▶ Your objective
In the listing below, the answer starts at the line that has "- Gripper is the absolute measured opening" and stops after the line that has "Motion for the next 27"; please repeat that part exactly and nothing more.

- - - -

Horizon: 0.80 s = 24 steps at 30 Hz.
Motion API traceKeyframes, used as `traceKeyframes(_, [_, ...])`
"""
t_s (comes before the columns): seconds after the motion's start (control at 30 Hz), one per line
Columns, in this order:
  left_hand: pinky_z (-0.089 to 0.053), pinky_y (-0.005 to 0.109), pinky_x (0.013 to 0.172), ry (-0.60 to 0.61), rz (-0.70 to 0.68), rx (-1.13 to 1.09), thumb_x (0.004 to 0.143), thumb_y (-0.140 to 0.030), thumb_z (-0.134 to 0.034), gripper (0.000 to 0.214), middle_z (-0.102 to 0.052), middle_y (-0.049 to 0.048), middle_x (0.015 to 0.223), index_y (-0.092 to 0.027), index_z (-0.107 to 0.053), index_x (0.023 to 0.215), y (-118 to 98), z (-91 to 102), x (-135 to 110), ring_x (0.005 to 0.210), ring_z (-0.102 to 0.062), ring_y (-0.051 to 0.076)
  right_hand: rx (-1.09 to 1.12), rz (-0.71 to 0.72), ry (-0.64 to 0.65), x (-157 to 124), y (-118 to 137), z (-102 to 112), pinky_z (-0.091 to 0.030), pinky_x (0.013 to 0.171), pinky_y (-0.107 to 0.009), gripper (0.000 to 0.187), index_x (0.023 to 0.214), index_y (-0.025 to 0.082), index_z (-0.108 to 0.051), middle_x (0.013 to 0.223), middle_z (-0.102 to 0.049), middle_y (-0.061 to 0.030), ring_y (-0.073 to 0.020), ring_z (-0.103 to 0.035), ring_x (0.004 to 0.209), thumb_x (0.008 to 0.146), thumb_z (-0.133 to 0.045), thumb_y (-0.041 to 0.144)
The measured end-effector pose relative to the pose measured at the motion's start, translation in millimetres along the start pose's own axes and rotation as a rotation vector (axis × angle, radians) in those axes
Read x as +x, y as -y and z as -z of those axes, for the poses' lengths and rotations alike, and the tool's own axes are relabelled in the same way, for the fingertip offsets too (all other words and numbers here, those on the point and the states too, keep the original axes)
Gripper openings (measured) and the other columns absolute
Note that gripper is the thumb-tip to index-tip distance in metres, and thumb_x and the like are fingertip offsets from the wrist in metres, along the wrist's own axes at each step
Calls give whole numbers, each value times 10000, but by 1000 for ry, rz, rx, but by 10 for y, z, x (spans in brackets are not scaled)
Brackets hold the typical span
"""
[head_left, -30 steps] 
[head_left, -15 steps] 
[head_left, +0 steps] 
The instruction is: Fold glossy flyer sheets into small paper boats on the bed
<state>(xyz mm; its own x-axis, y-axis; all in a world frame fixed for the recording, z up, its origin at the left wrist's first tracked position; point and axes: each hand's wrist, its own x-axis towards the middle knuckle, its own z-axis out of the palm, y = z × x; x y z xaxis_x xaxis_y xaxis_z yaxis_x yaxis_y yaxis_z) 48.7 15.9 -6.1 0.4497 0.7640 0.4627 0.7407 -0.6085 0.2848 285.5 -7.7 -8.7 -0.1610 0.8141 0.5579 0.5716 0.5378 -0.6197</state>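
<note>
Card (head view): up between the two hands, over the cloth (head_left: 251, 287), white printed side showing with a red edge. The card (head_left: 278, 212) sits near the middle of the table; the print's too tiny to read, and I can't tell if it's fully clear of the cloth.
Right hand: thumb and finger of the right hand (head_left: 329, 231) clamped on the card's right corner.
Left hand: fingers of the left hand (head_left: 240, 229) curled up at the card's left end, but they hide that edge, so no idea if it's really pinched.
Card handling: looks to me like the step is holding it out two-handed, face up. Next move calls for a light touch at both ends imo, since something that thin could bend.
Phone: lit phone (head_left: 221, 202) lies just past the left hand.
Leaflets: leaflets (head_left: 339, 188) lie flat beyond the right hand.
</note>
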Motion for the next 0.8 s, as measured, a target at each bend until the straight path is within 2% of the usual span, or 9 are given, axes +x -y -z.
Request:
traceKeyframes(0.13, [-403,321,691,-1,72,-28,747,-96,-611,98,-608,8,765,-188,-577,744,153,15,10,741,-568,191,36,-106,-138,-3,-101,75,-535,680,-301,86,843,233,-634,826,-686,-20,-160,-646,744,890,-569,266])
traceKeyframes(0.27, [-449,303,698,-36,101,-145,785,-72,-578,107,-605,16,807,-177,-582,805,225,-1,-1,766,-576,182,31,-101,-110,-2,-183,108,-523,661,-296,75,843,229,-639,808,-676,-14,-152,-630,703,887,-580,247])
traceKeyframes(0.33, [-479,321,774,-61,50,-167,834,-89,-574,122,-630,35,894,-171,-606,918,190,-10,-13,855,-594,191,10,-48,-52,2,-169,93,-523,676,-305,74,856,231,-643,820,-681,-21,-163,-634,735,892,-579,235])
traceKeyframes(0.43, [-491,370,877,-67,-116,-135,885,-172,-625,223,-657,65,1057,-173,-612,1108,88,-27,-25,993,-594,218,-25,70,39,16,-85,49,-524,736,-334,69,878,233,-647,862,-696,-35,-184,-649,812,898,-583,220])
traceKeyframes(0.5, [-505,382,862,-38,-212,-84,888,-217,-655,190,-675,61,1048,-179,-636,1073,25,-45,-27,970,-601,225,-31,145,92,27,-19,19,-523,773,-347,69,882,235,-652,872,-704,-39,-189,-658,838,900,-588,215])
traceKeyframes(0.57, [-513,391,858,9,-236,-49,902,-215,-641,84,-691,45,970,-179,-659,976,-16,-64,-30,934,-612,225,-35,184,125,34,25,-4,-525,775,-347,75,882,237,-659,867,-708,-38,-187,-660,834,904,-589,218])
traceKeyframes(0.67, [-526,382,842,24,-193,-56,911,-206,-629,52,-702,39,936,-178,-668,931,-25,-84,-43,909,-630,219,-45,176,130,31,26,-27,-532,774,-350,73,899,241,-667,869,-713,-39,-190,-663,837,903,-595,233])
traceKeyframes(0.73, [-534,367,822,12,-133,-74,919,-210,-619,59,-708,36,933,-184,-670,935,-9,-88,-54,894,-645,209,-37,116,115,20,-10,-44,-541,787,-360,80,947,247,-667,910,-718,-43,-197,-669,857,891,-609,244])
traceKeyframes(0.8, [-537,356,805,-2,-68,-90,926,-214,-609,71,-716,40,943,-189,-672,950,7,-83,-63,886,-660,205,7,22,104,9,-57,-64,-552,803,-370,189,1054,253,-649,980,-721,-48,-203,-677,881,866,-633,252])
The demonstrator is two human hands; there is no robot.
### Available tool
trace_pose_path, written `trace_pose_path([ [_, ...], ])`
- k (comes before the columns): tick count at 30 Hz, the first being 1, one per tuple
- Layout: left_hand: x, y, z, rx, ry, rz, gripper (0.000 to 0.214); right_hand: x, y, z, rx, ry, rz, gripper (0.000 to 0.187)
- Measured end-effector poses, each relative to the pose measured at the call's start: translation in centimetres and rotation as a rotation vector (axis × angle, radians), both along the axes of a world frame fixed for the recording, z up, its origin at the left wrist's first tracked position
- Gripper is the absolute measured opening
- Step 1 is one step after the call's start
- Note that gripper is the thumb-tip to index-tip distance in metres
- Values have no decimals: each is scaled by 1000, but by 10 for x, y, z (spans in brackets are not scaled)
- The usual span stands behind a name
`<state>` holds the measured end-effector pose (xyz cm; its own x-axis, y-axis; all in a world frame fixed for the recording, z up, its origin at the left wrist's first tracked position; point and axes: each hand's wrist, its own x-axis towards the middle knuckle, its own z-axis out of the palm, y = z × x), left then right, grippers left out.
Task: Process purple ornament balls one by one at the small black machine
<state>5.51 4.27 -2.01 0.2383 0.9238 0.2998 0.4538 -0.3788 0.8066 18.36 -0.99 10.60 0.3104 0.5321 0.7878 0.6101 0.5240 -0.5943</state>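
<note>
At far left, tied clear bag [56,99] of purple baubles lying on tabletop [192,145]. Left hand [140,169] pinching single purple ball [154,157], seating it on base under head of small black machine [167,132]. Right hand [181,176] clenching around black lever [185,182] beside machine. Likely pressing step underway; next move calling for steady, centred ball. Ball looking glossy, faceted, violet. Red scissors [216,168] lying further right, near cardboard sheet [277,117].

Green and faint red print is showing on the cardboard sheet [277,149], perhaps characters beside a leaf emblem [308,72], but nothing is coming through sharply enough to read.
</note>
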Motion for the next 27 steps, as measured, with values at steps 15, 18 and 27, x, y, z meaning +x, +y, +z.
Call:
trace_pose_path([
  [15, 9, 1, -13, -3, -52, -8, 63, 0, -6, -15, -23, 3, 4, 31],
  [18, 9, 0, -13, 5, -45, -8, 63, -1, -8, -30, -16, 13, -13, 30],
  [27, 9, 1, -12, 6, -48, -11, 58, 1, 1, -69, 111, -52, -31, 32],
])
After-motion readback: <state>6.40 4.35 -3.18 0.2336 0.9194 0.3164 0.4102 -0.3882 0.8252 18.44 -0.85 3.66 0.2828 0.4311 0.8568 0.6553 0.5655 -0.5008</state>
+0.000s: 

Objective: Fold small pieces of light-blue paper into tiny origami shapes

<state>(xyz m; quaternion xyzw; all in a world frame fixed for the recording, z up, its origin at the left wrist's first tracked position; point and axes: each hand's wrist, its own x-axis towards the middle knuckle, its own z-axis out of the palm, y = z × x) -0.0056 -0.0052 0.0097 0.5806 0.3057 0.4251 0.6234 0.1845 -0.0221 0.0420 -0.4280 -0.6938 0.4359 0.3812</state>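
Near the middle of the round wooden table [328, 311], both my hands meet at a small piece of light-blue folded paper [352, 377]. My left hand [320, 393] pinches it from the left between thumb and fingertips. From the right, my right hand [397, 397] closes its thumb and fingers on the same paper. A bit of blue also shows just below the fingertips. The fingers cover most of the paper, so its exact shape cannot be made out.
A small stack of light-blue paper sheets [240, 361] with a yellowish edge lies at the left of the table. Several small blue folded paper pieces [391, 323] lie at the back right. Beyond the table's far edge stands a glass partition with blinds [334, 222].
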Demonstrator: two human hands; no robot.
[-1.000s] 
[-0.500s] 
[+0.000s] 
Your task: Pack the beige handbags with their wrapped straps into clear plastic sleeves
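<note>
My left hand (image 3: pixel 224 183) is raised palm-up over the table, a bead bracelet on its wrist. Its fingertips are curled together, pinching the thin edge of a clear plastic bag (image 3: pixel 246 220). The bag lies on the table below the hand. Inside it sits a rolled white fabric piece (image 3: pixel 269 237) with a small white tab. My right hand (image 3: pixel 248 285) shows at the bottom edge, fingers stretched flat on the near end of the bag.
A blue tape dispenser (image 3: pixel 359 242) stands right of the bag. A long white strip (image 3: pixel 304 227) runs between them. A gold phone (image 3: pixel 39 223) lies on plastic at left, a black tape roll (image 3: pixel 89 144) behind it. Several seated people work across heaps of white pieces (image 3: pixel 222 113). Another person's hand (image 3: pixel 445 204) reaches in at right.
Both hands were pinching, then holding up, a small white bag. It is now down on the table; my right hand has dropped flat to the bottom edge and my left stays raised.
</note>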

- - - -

▶ Expected answer
- Gripper is the absolute measured opening
- Step 1 is one step after the call's start
- Note that gripper is the thumb-tip to index-tip distance in metres
- Values have no decimals: each is scaled by 1000, but by 10 for x, y, z (spans in brackets are not scaled)
- The usual span stands behind a name
`<state>` holds the measured end-effector pose (xyz cm; its own x-axis, y-axis; all in a world frame fixed for the recording, z up, its origin at the left wrist's first tracked position; point and axes: each hand's wrist, its own x-axis towards the middle knuckle, its own z-axis out of the palm, y = z × x), left then right, grippers left out.
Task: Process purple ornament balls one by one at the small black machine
<state>5.51 4.27 -2.01 0.2383 0.9238 0.2998 0.4538 -0.3788 0.8066 18.36 -0.99 10.60 0.3104 0.5321 0.7878 0.6101 0.5240 -0.5943</state>
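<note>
At far left, tied clear bag [56,99] of purple baubles lying on tabletop [192,145]. Left hand [140,169] pinching single purple ball [154,157], seating it on base under head of small black machine [167,132]. Right hand [181,176] clenching around black lever [185,182] beside machine. Likely pressing step underway; next move calling for steady, centred ball. Ball looking glossy, faceted, violet. Red scissors [216,168] lying further right, near cardboard sheet [277,117].

Green and faint red print is showing on the cardboard sheet [277,149], perhaps characters beside a leaf emblem [308,72], but nothing is coming through sharply enough to read.
</note>
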Motion for the next 27 steps, as measured, with values at steps 15, 18 and 27, x, y, z meaning +x, +y, +z.

The submitted response is complete.